#### YOUR ASSIGNMENT:
Reproduce every line in the listing that contains the word "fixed".

### DATASET EXTRACT ###

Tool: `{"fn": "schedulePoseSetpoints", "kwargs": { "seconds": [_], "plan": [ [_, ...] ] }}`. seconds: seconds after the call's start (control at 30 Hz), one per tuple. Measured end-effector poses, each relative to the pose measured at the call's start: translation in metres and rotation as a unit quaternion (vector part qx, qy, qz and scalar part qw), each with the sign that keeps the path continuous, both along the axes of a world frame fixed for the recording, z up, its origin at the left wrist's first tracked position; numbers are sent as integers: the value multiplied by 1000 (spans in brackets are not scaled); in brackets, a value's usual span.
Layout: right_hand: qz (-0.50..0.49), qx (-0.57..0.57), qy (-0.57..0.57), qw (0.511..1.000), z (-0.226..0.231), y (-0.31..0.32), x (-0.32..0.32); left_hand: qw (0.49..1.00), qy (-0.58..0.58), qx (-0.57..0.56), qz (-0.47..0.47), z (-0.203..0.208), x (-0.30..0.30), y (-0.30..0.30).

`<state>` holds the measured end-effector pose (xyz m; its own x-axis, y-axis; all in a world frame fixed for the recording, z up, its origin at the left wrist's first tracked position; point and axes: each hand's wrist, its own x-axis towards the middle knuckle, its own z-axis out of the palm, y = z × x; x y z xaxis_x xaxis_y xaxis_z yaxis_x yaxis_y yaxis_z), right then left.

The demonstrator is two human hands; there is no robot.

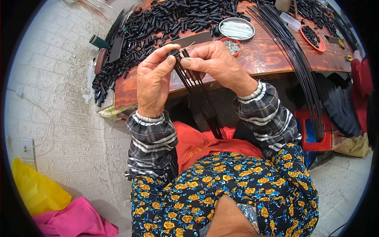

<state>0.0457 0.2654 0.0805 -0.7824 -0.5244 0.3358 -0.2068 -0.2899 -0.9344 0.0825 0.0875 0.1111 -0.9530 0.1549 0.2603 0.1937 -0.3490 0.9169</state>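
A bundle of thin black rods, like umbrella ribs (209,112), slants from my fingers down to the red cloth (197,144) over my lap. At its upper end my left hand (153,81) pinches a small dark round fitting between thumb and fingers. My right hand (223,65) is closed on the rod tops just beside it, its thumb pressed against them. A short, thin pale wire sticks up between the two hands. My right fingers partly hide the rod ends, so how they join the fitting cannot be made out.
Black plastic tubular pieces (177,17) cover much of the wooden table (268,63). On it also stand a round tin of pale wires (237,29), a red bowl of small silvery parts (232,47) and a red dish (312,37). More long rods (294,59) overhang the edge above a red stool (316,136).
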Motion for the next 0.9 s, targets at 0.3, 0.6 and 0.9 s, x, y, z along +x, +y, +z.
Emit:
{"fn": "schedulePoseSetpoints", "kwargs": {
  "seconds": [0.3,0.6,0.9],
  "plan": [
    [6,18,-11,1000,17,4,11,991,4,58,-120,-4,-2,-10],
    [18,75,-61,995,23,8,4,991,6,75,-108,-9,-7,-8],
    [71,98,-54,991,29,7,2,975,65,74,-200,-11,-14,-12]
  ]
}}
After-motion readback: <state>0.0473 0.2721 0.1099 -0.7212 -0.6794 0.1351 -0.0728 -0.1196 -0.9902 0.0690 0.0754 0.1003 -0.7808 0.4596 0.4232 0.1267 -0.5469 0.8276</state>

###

#### OUTPUT OF THE EXERCISE:
Tool: `{"fn": "schedulePoseSetpoints", "kwargs": { "seconds": [_], "plan": [ [_, ...] ] }}`. seconds: seconds after the call's start (control at 30 Hz), one per tuple. Measured end-effector poses, each relative to the pose measured at the call's start: translation in metres and rotation as a unit quaternion (vector part qx, qy, qz and scalar part qw), each with the sign that keeps the path continuous, both along the axes of a world frame fixed for the recording, z up, its origin at the left wrist's first tracked position; numbers are sent as integers: the value multiplied by 1000 (spans in brackets are not scaled); in brackets, a value's usual span.
`<state>` holds the measured end-effector pose (xyz m; its own x-axis, y-axis; all in a world frame fixed for the recording, z up, its origin at the left wrist's first tracked position; point and axes: each hand's wrist, its own x-axis towards the middle knuckle, its own z-axis out of the palm, y = z × x; x y z xaxis_x xaxis_y xaxis_z yaxis_x yaxis_y yaxis_z), right then left.

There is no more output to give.